- _What needs to be done_: Copy each line of the listing that includes "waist".

- _Data extract_:
----------
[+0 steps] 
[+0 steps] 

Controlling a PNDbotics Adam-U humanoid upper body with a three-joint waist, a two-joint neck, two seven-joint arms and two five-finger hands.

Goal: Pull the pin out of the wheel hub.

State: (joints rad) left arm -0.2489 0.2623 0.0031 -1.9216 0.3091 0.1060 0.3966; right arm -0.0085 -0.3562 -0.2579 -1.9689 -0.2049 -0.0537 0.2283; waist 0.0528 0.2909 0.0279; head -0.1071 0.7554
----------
- _Exercise output_:
Controlling a PNDbotics Adam-U humanoid upper body with a three-joint waist, a two-joint neck, two seven-joint arms and two five-finger hands.
State: (joints rad) left arm -0.2489 0.2623 0.0031 -1.9216 0.3091 0.1060 0.3966; right arm -0.0085 -0.3562 -0.2579 -1.9689 -0.2049 -0.0537 0.2283; waist 0.0528 0.2909 0.0279; head -0.1071 0.7554

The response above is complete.